Dataset extract ▸
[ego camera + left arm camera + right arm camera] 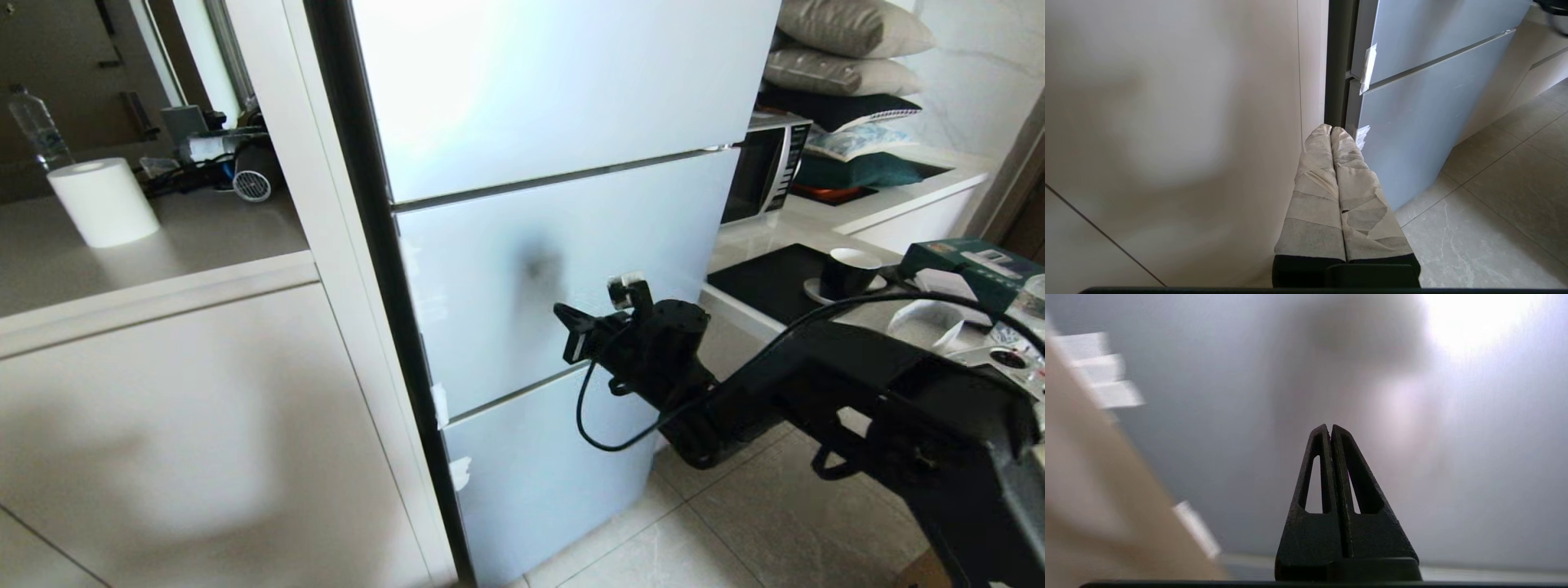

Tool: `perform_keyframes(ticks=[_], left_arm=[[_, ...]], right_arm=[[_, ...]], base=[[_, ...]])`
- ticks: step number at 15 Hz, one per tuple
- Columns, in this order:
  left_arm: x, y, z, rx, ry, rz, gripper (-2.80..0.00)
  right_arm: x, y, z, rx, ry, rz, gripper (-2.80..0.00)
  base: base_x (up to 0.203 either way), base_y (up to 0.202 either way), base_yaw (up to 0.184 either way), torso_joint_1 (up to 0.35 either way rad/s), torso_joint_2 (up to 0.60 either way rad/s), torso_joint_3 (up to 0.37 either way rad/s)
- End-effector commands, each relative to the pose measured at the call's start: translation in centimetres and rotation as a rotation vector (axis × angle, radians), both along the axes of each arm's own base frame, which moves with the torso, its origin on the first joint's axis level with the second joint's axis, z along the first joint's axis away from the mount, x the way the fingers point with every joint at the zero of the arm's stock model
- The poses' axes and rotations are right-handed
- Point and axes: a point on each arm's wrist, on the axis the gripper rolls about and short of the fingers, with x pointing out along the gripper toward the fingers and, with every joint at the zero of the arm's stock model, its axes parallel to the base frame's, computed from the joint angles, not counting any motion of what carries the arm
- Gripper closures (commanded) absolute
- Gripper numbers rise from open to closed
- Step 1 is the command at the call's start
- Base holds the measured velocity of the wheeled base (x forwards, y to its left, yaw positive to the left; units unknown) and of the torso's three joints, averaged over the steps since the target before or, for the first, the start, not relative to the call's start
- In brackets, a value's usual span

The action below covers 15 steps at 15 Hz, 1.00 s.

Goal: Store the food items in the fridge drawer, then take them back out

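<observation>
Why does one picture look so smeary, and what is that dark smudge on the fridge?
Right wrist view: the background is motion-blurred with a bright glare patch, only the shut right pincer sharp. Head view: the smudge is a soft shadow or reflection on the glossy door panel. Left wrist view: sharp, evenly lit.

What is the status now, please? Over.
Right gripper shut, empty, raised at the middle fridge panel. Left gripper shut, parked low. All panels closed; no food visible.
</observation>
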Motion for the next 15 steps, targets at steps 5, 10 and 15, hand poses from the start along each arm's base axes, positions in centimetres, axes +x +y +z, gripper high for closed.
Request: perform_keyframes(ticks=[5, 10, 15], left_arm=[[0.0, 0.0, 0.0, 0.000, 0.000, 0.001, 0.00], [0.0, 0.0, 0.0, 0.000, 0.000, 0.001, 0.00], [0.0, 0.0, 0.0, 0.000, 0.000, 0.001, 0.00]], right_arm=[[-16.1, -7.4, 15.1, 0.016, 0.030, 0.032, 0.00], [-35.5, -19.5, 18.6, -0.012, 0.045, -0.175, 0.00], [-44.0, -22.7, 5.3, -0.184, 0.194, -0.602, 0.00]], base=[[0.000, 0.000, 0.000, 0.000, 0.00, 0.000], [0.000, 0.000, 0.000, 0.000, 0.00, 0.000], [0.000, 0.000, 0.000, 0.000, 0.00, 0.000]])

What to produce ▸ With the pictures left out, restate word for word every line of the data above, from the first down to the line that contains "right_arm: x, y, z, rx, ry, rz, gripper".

Answer space ▸
[ego camera + left arm camera + right arm camera] 

Tool: `perform_keyframes(ticks=[_], left_arm=[[_, ...]], right_arm=[[_, ...]], base=[[_, ...]])`
- ticks: step number at 15 Hz, one per tuple
- Columns, in this order:
  left_arm: x, y, z, rx, ry, rz, gripper (-2.80..0.00)
  right_arm: x, y, z, rx, ry, rz, gripper (-2.80..0.00)

No further work remains on this exercise.